From Thursday 1 July 2021, wage theft is now a criminal offence in Victoria, and employers who deliberately underpay or don’t pay their workers now face fines of up to almost $1 million for companies and up to 10 years’ jail or up to $200,000 for individuals.
Under the Wage Theft Act 2020, which took effect on 1 July 2021, it is a crime for an employer in Victoria to deliberately underpay employees or dishonestly withhold wages, superannuation or other employee entitlements.
The new laws deliver on the Andrews Labor Government’s commitment to establish criminal offences targeting employers who commit wage theft. The law also makes it a crime to falsify, or avoid keeping, employee entitlement records to gain a financial advantage. The legislation covers dishonest conduct by employers who are seeking to deliberately avoid their lawful responsibilities.

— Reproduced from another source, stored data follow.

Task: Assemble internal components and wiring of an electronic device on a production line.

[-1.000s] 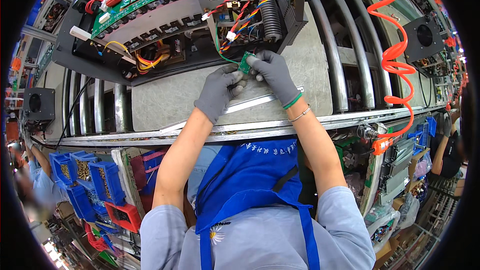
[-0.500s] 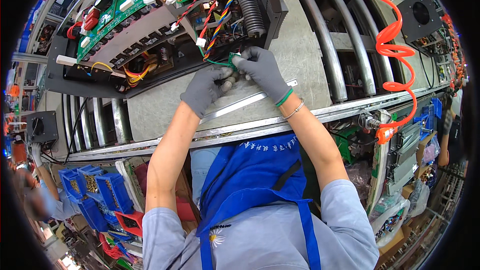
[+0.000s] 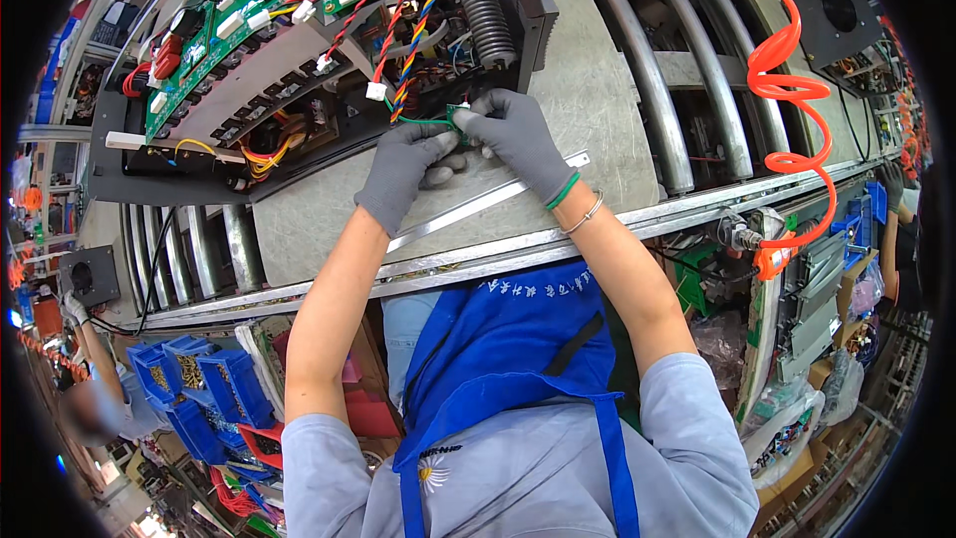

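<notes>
Both my hands wear grey gloves and meet at the near edge of a black metal chassis (image 3: 129,175). My right hand (image 3: 520,141) pinches a small green circuit board (image 3: 455,118). My left hand (image 3: 403,171) closes its fingers on the same board from the other side. A green wire (image 3: 423,122) runs from it toward the chassis; the fingers cover most of the board. Inside the chassis stand a large green circuit board (image 3: 221,35), twisted coloured wires (image 3: 410,58) with a white connector (image 3: 376,91), and a black coil (image 3: 485,15).
A flat metal strip (image 3: 468,207) lies on the grey work board (image 3: 588,90) beneath my wrists. Steel rollers (image 3: 637,70) flank it. A coiled orange air hose (image 3: 787,90) hangs at the right. Blue bins of small parts (image 3: 234,386) stand lower left, near a co-worker's gloved hand (image 3: 76,309).
My hands and the small board have shifted slightly left and up. The twisted wires and white connector also sit a little farther left. Both hands keep their grip.
</notes>
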A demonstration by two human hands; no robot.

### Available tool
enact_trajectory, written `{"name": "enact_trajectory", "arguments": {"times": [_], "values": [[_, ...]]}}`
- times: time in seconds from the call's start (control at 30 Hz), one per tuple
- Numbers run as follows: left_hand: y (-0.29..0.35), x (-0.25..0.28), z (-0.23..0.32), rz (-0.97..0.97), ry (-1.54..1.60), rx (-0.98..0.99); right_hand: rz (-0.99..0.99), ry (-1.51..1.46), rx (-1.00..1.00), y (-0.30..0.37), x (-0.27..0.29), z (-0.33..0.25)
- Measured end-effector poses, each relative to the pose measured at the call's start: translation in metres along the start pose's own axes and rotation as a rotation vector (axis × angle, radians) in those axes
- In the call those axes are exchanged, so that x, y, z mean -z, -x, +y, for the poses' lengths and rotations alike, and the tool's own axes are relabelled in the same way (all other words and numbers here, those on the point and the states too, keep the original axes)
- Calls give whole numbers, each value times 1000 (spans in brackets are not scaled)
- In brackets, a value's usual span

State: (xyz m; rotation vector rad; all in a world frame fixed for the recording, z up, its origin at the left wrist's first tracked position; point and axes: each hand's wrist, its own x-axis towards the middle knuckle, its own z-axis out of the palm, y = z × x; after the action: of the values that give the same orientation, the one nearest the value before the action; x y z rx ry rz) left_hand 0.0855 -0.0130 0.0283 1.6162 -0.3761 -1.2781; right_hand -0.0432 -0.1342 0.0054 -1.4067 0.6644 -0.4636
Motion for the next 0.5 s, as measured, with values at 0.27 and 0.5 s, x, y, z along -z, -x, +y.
{"name": "enact_trajectory", "arguments": {"times": [0.27, 0.5], "values": [[-4, 4, -11, -63, 222, -44, 28, -22, -17, -2, -1, 1], [1, 2, -15, -68, 247, -97, 9, -30, -10, -2, 0, 2]]}}
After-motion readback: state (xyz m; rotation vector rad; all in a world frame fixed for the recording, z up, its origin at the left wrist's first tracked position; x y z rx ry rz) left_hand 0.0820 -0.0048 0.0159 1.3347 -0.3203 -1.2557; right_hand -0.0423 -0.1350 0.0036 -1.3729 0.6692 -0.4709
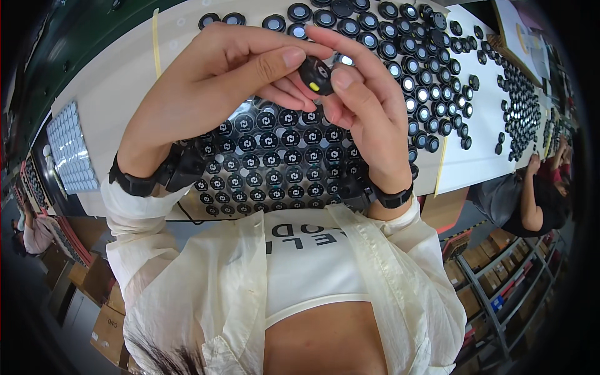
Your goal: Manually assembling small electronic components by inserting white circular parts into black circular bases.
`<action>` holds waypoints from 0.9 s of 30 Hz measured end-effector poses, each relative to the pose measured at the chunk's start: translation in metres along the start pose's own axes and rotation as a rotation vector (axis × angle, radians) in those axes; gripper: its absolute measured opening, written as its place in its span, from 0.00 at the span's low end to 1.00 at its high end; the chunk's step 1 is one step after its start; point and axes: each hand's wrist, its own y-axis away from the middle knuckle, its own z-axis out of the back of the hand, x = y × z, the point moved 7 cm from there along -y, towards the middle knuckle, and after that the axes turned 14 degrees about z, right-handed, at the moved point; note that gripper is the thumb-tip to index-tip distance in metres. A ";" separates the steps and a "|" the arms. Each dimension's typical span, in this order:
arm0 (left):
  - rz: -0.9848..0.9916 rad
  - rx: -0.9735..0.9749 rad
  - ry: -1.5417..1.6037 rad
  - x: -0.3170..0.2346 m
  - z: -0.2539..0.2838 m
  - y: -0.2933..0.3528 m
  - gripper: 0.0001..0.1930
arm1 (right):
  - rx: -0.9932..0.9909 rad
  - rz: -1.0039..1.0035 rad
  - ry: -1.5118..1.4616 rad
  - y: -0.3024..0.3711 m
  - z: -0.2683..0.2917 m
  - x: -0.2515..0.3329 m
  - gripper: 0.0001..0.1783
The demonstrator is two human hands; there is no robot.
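A small round black device [315,76] with a yellow patch on its side is tilted between my two hands above the table. My left hand [244,69] pinches its left side between thumb and fingers. On the other side, my right hand [369,94] has its thumb against the edge, the index finger raised behind it. Below the hands lie rows of round black pieces with white emblems [269,159], partly hidden by my hands and wrists. Many black discs with pale round centres [422,94] are spread on the table behind and to the right.
A sheet of pale round pieces [72,150] lies at the left. Yellow tape strips [156,44] run across the table [119,81]. More black discs [522,112] are at the far right, near a seated person [531,200]. Another person [40,234] is at the left; cardboard boxes [109,331] stand below.
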 end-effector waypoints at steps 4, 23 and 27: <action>-0.001 -0.006 0.016 0.001 0.000 0.004 0.21 | -0.004 0.038 -0.005 0.001 -0.003 -0.001 0.23; -0.098 -0.109 -0.024 -0.010 -0.014 0.019 0.22 | 0.035 0.573 0.463 0.001 -0.004 0.016 0.34; -0.184 -0.200 0.025 -0.008 -0.014 0.024 0.22 | 0.100 0.547 0.417 0.004 -0.012 0.028 0.35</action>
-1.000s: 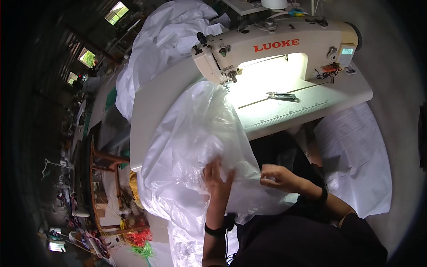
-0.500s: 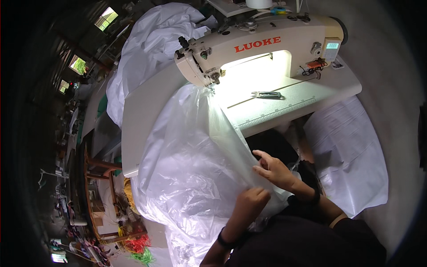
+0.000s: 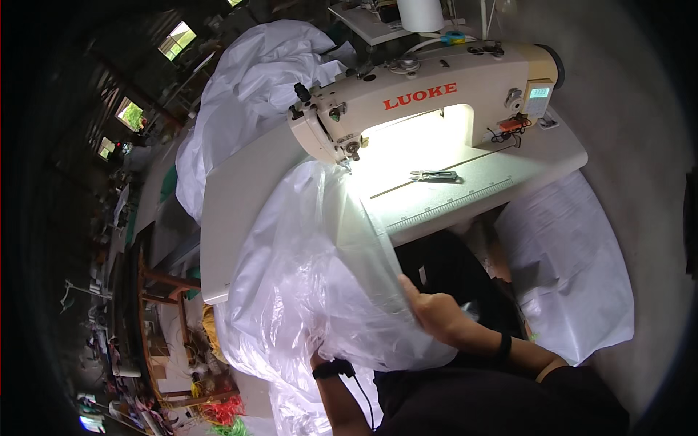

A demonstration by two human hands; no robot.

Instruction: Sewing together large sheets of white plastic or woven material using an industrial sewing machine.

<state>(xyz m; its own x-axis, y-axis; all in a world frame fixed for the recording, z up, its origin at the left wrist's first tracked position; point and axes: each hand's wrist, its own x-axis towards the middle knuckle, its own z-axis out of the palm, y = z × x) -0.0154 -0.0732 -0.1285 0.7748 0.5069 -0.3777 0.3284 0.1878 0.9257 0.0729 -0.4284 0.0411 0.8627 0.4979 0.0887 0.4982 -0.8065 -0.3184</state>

Employers who make honest mistakes or who exercise due diligence in paying wages and employee entitlements are not guilty of wage theft offences.
A new statutory body, Wage Inspectorate Victoria, also begins operations today and has the power to investigate and prosecute wage theft offences. Led by newly appointed Commissioner Robert Hortle, Wage Inspectorate Victoria will also promote and enforce existing Victorian laws covering child employment, long service leave, and contractors in transport and forestry.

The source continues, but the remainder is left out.